:: Source material
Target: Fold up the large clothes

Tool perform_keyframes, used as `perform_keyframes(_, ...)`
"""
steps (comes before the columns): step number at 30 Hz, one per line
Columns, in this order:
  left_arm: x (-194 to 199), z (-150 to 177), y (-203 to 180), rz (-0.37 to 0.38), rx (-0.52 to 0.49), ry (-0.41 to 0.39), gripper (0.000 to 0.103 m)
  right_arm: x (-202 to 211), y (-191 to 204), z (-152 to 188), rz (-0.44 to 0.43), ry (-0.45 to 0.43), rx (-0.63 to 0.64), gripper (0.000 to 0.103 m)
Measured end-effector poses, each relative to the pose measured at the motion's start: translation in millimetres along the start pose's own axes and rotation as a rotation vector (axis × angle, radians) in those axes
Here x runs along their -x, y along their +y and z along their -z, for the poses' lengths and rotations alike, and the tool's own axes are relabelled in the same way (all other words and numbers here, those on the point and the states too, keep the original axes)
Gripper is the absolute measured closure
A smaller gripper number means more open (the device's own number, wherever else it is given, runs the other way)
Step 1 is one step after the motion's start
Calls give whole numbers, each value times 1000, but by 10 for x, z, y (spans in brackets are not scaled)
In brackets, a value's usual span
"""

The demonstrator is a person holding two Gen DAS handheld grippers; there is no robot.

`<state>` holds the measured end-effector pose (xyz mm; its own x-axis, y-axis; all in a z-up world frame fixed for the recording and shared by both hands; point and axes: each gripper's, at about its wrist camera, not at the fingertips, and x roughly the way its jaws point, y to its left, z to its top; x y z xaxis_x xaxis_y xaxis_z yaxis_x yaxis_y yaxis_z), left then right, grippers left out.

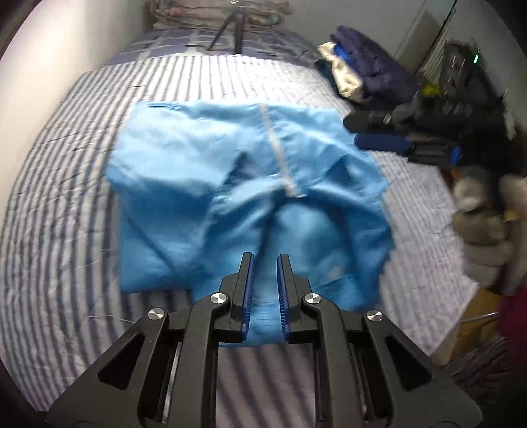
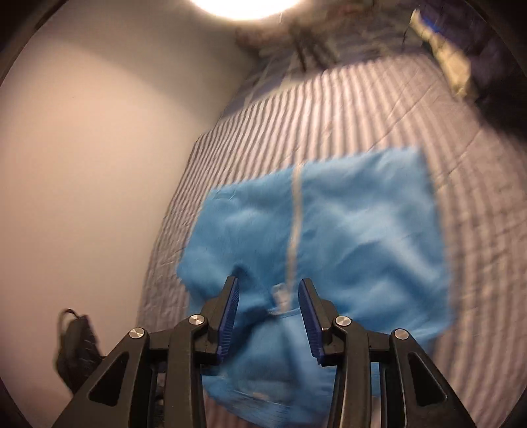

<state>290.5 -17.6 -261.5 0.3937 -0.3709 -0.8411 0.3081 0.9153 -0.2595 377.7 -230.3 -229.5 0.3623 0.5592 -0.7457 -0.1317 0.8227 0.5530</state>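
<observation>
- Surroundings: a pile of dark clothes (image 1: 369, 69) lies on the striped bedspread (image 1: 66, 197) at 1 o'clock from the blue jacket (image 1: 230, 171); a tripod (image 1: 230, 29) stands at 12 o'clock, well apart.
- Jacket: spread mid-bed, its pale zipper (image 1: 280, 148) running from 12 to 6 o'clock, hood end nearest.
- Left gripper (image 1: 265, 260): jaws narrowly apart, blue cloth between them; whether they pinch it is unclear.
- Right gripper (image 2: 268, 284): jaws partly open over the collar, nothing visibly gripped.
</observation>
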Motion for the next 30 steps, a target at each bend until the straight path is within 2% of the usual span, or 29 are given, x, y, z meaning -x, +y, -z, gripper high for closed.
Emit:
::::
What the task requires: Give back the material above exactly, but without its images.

Solution:
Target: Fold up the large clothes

Tool perform_keyframes, used as `perform_keyframes(_, ...)`
"""
steps (comes before the columns): step number at 30 Hz, one per line
Columns, in this order:
  left_arm: x (-194 to 199), z (-150 to 177), y (-203 to 180), rz (-0.37 to 0.38), rx (-0.52 to 0.49), ry (-0.41 to 0.39), gripper (0.000 to 0.103 m)
  right_arm: x (-202 to 211), y (-191 to 204), z (-152 to 188), rz (-0.44 to 0.43), ry (-0.45 to 0.43), rx (-0.63 to 0.64), gripper (0.000 to 0.103 m)
Measured end-effector poses, each relative to the pose measured at the motion's start: translation in millimetres along the start pose's own axes and rotation as a rotation vector (axis × angle, radians) in those axes
Here x runs along their -x, y along their +y and z along their -z, for the poses' lengths and rotations alike, and the tool's own axes are relabelled in the same way (all other words and numbers here, those on the point and the states too, keep the original axes)
Gripper is the absolute measured closure
A smaller gripper number means more open (the device's own number, wherever else it is given, runs the other way)
Step 1 is one step after the motion's start
Calls give whole numbers, each value times 1000, but by 10 for x, z, y (spans in brackets are not scaled)
In brackets, a value's usual span
"""

The demonstrator is a person holding two Gen DAS handheld grippers; there is no robot.

`<state>` holds the measured end-effector pose (xyz mm; its own x-axis, y-axis; all in a z-up world frame fixed for the recording and shared by both hands; point and axes: each gripper's, at about its wrist camera, not at the fingertips, and x roughly the way its jaws point, y to its left, z to its top; x y z xaxis_x xaxis_y xaxis_z yaxis_x yaxis_y yaxis_z), left then right, grippers left out.


<state>290.5 -17.6 -261.5 0.3937 -0.3709 -0.8411 0.3081 0.9153 -0.2595 377.7 -230.3 -229.5 0.3623 0.5592 -0.7457 -0.1317 0.8227 0.5530</state>
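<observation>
- Surroundings: a pile of dark clothes (image 1: 369, 69) lies on the striped bedspread (image 1: 66, 197) at 1 o'clock from the blue jacket (image 1: 230, 171); a tripod (image 1: 230, 29) stands at 12 o'clock, well apart.
- Jacket: spread mid-bed, its pale zipper (image 1: 280, 148) running from 12 to 6 o'clock, hood end nearest.
- Left gripper (image 1: 265, 260): jaws narrowly apart, blue cloth between them; whether they pinch it is unclear.
- Right gripper (image 2: 268, 284): jaws partly open over the collar, nothing visibly gripped.
</observation>
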Motion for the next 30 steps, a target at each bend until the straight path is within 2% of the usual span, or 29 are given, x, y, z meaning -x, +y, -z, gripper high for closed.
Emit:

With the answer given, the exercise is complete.